* **WORK ITEM**: Check every line of the entries for the string "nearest" and return the ones that contain it.

* **MATERIALS PROVIDED**:
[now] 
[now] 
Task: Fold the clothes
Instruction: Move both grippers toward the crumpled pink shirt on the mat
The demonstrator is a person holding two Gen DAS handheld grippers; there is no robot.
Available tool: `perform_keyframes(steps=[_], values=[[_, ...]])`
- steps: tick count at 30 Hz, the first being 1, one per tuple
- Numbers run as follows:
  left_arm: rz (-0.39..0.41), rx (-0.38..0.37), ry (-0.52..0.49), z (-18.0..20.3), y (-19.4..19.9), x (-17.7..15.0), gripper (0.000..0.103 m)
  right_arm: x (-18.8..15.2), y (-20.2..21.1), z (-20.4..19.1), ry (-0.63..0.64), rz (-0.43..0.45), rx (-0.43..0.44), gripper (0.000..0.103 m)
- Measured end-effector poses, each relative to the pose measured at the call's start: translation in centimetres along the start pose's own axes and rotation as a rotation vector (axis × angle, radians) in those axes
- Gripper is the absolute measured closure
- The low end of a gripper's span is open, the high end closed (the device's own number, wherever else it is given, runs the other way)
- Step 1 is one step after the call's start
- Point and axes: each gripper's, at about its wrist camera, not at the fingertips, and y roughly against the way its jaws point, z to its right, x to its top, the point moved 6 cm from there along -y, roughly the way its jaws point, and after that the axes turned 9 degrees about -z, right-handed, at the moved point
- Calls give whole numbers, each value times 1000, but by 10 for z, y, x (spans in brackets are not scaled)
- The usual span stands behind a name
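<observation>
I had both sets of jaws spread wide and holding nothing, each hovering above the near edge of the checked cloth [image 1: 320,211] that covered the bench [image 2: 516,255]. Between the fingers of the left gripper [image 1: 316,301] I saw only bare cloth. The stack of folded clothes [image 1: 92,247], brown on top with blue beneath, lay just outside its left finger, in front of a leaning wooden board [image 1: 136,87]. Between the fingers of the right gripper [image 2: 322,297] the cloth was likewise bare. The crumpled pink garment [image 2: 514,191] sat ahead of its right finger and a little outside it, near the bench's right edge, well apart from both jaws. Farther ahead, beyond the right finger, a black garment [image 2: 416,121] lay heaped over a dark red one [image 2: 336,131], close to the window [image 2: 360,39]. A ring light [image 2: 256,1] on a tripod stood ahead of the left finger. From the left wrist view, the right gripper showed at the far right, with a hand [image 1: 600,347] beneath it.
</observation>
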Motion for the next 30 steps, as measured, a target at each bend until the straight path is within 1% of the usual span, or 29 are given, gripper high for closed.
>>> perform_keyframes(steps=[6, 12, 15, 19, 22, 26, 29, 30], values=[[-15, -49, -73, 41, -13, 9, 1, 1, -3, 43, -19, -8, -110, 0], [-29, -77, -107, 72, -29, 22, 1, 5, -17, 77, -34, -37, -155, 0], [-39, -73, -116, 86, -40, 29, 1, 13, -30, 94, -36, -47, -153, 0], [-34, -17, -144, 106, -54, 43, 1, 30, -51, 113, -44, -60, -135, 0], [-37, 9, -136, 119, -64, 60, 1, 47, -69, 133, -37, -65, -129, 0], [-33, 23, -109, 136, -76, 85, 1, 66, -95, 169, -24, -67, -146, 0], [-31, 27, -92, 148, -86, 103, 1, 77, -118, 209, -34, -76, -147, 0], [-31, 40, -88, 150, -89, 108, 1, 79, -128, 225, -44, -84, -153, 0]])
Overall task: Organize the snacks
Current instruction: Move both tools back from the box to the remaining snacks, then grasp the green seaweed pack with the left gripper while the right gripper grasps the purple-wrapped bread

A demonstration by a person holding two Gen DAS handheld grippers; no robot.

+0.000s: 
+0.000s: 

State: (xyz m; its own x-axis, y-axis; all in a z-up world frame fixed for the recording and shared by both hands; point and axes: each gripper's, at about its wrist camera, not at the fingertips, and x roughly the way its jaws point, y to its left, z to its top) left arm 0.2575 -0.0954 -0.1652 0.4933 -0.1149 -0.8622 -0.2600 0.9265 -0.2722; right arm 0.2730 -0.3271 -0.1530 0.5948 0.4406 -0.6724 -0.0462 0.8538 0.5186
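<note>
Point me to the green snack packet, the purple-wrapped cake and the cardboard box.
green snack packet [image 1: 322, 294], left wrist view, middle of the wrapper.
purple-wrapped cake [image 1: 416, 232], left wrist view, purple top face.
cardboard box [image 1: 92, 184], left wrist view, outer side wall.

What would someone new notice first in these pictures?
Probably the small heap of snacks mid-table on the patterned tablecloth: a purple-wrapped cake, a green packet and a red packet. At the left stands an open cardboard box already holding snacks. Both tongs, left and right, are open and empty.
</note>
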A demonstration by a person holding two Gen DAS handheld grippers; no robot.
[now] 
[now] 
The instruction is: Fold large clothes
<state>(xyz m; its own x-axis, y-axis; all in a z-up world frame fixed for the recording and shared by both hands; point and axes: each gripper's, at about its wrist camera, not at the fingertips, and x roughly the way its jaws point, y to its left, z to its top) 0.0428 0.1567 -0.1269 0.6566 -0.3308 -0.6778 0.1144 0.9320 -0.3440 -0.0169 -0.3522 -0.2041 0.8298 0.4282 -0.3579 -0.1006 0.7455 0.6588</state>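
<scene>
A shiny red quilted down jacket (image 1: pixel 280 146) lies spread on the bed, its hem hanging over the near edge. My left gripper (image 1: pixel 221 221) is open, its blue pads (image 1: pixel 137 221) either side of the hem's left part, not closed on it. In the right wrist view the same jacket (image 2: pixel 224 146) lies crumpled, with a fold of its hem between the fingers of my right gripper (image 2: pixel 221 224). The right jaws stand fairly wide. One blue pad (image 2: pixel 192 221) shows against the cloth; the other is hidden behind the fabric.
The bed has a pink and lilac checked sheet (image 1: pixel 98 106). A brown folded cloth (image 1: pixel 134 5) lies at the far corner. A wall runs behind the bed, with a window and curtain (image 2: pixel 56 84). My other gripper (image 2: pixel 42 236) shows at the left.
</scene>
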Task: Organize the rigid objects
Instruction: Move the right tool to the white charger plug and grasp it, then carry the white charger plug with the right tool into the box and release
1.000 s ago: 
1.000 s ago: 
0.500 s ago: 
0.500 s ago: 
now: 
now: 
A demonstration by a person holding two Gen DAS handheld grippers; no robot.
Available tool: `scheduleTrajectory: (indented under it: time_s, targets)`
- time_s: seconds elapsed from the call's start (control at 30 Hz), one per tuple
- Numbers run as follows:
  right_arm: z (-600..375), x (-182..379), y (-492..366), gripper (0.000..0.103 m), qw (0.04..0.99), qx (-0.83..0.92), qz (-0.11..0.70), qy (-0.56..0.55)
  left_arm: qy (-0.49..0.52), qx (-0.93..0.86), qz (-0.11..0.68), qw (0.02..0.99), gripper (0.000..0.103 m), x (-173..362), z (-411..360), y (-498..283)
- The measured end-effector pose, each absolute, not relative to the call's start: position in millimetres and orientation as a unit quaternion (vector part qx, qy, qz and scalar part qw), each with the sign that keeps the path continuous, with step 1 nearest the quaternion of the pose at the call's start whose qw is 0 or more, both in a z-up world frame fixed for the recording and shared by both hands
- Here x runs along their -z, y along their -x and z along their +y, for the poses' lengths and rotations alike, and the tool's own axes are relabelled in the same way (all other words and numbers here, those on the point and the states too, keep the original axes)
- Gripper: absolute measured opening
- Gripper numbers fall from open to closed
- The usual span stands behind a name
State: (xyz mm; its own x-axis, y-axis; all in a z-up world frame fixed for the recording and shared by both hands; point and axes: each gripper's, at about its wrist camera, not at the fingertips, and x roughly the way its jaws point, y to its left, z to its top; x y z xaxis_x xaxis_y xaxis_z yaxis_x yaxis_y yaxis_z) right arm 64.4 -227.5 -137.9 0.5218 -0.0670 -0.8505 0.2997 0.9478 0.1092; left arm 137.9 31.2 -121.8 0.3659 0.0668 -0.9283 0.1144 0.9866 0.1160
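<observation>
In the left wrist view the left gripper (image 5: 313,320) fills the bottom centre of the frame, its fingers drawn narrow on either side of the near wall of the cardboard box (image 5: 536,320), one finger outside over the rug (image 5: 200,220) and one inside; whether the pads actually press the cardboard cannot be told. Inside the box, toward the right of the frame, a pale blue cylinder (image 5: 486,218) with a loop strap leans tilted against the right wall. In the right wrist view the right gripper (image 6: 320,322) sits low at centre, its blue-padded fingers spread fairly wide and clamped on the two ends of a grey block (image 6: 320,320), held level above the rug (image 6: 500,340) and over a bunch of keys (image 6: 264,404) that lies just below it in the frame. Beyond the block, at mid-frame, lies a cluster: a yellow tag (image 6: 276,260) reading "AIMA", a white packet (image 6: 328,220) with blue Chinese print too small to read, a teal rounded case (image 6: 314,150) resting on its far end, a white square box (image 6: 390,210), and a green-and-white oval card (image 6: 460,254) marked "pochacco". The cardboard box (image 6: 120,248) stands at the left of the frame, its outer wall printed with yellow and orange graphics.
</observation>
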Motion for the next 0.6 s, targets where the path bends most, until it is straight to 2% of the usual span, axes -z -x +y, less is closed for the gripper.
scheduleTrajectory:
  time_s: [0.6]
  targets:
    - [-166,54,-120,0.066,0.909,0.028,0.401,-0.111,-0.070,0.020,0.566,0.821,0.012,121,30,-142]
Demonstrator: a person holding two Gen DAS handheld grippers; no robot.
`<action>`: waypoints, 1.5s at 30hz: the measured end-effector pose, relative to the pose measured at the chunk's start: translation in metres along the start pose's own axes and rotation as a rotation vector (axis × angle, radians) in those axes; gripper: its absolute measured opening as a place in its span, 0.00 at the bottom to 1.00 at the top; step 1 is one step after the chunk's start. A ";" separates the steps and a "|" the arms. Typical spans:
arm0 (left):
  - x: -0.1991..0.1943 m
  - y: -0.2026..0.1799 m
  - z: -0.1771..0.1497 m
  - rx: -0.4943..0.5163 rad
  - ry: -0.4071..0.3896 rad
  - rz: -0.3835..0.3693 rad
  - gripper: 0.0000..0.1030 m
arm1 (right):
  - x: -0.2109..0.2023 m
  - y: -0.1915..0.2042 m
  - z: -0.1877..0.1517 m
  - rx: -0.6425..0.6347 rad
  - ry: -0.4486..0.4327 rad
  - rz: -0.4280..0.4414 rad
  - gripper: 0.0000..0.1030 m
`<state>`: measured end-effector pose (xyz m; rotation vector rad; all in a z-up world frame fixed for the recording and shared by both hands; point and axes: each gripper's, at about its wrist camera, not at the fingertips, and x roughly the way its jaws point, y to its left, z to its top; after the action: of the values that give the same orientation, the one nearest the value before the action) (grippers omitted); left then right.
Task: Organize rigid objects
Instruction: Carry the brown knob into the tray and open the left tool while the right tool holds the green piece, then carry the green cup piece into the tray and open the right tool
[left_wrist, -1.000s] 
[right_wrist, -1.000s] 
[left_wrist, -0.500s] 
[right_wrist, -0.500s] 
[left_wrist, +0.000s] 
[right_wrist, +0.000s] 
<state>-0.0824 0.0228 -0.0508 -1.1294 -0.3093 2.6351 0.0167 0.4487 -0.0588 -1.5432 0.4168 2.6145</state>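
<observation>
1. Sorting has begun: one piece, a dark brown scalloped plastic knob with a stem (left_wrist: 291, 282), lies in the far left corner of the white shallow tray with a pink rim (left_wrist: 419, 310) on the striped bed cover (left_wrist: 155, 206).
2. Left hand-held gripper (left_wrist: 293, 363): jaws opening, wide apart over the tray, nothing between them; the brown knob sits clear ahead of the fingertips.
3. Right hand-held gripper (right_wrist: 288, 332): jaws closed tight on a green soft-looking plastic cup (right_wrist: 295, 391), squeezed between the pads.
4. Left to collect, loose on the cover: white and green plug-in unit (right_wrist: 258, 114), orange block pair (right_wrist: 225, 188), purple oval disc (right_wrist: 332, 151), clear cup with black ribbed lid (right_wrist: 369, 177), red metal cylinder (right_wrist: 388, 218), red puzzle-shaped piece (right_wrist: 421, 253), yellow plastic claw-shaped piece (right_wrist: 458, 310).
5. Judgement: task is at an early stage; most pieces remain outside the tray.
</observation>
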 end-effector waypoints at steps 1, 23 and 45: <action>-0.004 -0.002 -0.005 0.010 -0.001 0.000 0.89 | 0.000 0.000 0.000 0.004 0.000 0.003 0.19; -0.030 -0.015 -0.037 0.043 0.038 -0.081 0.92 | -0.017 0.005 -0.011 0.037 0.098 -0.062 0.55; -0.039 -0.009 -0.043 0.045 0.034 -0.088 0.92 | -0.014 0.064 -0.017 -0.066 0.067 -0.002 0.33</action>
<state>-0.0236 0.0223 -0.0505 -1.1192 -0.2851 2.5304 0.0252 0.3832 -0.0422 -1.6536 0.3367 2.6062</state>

* **OUTPUT FOR THIS TASK**:
- The measured end-effector pose, each absolute, not relative to the call's start: position in millimetres and orientation as a unit quaternion (vector part qx, qy, qz and scalar part qw), each with the sign that keeps the path continuous, with step 1 nearest the quaternion of the pose at the call's start whose qw is 0 or more, both in a z-up world frame fixed for the recording and shared by both hands
`<state>`: measured end-effector pose (xyz m; rotation vector rad; all in a z-up world frame fixed for the recording and shared by both hands; point and axes: each gripper's, at about its wrist camera, not at the fingertips, and x roughly the way its jaws point, y to its left, z to its top; after the action: of the values that give the same orientation, the one nearest the value before the action) (grippers omitted); left then right.

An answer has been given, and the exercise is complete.